V – manter os alojamentos em condições adequadas, segundo as exigências da Norma Regulamentadora nº 24, aprovada pela Portaria nº 3.214, de 8 de junho de 1978, do Ministério do Trabalho e Emprego;

VI – custear, no mínimo uma vez a cada trimestre, ou em qualquer situação emergencial, a visita do adolescente que esteja em regime de alojamento aos seus pais ou responsáveis legais, garantindo a convivência familiar e comunitária; e

VII – assegurar recursos de acessibilidade tanto na infraestrutura física, da informação e comunicação assim como de tecnologias assistivas necessárias para que seja respeitado o direito de acesso de crianças e adolescentes com deficiência, em igualdade de oportunidades com as demais pessoas.

Parágrafo único. Para o alojamento de adolescentes atletas, exige-se a prévia formalização de contrato, nos moldes do art. 29 da Lei 9.615, de 1998.

Art. 10. É vedada a manutenção de crianças e adolescentes menores de quatorze anos em alojamentos, para que seja assegurado o direito fundamental de convivência familiar e coibida a profissionalização precoce, ante a proibição constitucional de qualquer trabalho para crianças e adolescentes até 14 anos.

Parágrafo único. A participação de adolescentes em programas de desporto de rendimento que exigirão sua permanência em alojamento, pelo tempo superior a 15 (quinze) dias, necessita, sem prejuízo de outras providências de que trata essa resolução, de autorização judicial para esta finalidade.

Art. 11. As entidades que promovam a prática desportiva de alto rendimento devem proporcionar aos adolescentes atletas o atendimento integral com equipe multiprofissional.

§ 1º O atendimento na área de saúde implica o dever de instituir programa de controle de saúde ocupacional específico para atletas de alto rendimento, com vistas a preservar a saúde e prevenir riscos e agravos que decorrem da prática intensiva do desporto, e o programa de controle deve obedecer às exigências da Norma Regulamentadora nº 7, aprovada pela Portaria nº 3214, de 1978, do Ministério do Trabalho e Emprego.

§ 2º Os adolescentes atletas com desempenho escolar insuficiente devem receber acompanhamento psicopedagógico.

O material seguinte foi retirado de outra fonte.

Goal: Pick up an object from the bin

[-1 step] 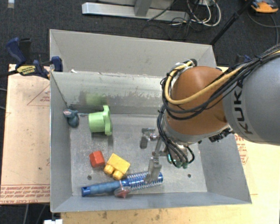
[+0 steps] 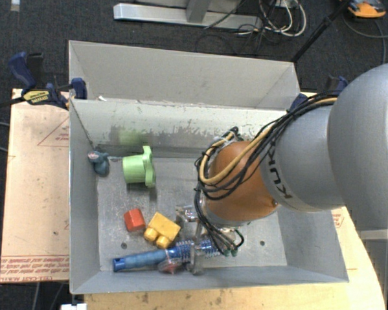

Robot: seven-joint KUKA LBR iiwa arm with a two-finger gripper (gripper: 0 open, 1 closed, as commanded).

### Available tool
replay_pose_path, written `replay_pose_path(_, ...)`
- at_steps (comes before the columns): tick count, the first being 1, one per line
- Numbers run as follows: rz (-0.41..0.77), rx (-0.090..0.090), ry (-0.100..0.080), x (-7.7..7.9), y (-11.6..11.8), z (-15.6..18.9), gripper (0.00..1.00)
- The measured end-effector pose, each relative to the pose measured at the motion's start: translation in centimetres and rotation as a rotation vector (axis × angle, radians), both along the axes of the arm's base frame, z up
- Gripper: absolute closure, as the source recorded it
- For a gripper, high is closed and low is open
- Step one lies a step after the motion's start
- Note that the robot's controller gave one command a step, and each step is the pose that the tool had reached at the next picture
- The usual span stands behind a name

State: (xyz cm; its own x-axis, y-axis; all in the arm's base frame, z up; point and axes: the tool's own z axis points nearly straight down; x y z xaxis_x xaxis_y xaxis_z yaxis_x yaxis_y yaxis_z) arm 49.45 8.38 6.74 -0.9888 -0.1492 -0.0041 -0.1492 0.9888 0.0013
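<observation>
My gripper [image 2: 198, 243] hangs low at the front of the bin, right over the right end of a blue pen-shaped tool [image 2: 140, 261] with a coiled metal middle, which lies along the front wall. A small reddish clear piece [image 2: 169, 267] sits against that tool's middle. A yellow two-stud block [image 2: 161, 228] lies just left of the gripper, and a red block [image 2: 134, 219] is a little further left.
A green cylinder with a flange [image 2: 139, 167] lies on its side at the back left. A small grey-blue thing [image 2: 101, 162] rests in the back left corner. The arm's orange cover and cables hang above the bin's middle right.
</observation>
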Motion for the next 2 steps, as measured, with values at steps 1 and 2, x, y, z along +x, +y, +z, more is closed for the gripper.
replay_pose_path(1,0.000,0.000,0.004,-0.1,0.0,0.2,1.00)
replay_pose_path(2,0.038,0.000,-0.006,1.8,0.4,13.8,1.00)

Art. 12. Em função da prática de agenciamento de adolescentes atletas para fins mercantilistas, são consideradas sem valor legal:

I – a procuração em que pais ou representantes legais outorguem a terceiros poderes específicos para o exercício de atos inerentes ao poder familiar ou gerenciamento da carreira do atleta em formação; quando não houver acompanhamento do Conselho Tutelar e autorização judicial.

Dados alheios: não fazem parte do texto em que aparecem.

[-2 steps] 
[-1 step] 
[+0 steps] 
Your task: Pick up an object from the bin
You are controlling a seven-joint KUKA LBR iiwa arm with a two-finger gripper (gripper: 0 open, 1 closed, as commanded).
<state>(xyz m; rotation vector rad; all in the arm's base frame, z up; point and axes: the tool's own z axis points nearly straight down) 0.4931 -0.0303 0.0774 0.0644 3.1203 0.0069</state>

II – as autorizações, procurações e outros documentos que possibilitem práticas que possam ser classificadas como tráfico interno e internacional de adolescentes.

Art. 13. Os dirigentes das entidades que desenvolvem programas de desporto de rendimento respondem, subsidiariamente, por todas e quaisquer violações de direitos contra crianças e adolescentes participantes na forma do artigo 97 do Estatuto da Criança e do Adolescente, Lei Federal 8.069 de 1990.

Seção IV

Das Disposições Finais

Art. 14. As disposições desta Resolução se aplicam aos adolescentes emancipados na forma do art. 5º da Lei 10.406, de 10 de janeiro de 2002 – Código Civil Brasileiro, que continuam destinatários da proteção integral e prioritária por parte da família, da sociedade e do Poder Público, por força do disposto no caput do art. 227 da Constituição Federal e arts. 1º, 2º e 4º da Lei nº 8.069, de 1990.

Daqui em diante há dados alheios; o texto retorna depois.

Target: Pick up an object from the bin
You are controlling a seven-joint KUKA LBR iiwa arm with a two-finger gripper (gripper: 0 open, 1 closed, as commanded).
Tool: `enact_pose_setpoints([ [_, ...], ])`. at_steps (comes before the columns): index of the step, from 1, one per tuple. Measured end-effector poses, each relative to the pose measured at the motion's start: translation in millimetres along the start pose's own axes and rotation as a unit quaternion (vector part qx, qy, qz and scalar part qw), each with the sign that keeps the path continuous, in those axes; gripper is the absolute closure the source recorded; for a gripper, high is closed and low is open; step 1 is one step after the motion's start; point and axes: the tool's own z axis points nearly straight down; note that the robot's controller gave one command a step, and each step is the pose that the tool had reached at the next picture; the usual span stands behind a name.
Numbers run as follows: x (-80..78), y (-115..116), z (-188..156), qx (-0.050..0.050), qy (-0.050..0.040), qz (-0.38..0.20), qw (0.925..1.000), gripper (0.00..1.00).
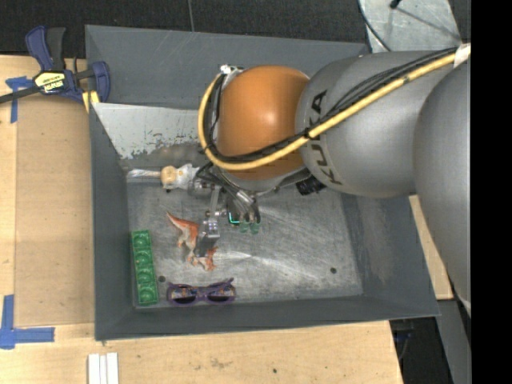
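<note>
Camera view: arm in from the right, its orange wrist cover over the middle of the bin.
Gripper spot: the gripper is low, just left of frame centre.
Jaws: can't tell whether spread or pressed together.
Under it: orange toy animal on the floor, left of centre, by the tip.
Neighbours: green studded bar lower left, purple sunglasses along the bottom, pale figure above.

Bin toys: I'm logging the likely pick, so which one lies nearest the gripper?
The orange toy figure mid-bin, right at the gripper; the green block strip, purple sunglasses and cream figure lie farther off.
</note>
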Motion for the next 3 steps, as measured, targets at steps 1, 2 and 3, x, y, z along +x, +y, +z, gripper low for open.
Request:
enact_pose_setpoints([
  [1, -9.5, -15.1, 41.9, -0.001, -0.0043, -0.017, 0.9998, 0.00],
  [2, -35.8, -37.2, 81.0, 0.000, 0.0064, -0.046, 0.9989, 0.00],
  [3, -20.1, -42.7, 84.6, 0.000, -0.0084, -0.007, 0.9999, 0.00],
])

Art. 15. A constatação de violação do disposto nesta Resolução deve ser comunicada aos órgãos competentes para a adoção das medidas administrativas e judiciais que se fizerem necessárias à regularização da situação e à responsabilização das entidades e agentes, nos moldes do previsto nos artigos 5º, 208 e 212 da Lei nº 8.069, de 1990.

Art. 16. Esta Resolução deverá ser amplamente divulgada às entidades que promovam prática desportiva, aos estabelecimentos de ensino público e privado e demais envolvidos na formação profissional de atletas.

Art. 17. Esta Resolução entra em vigor na data de sua publicação.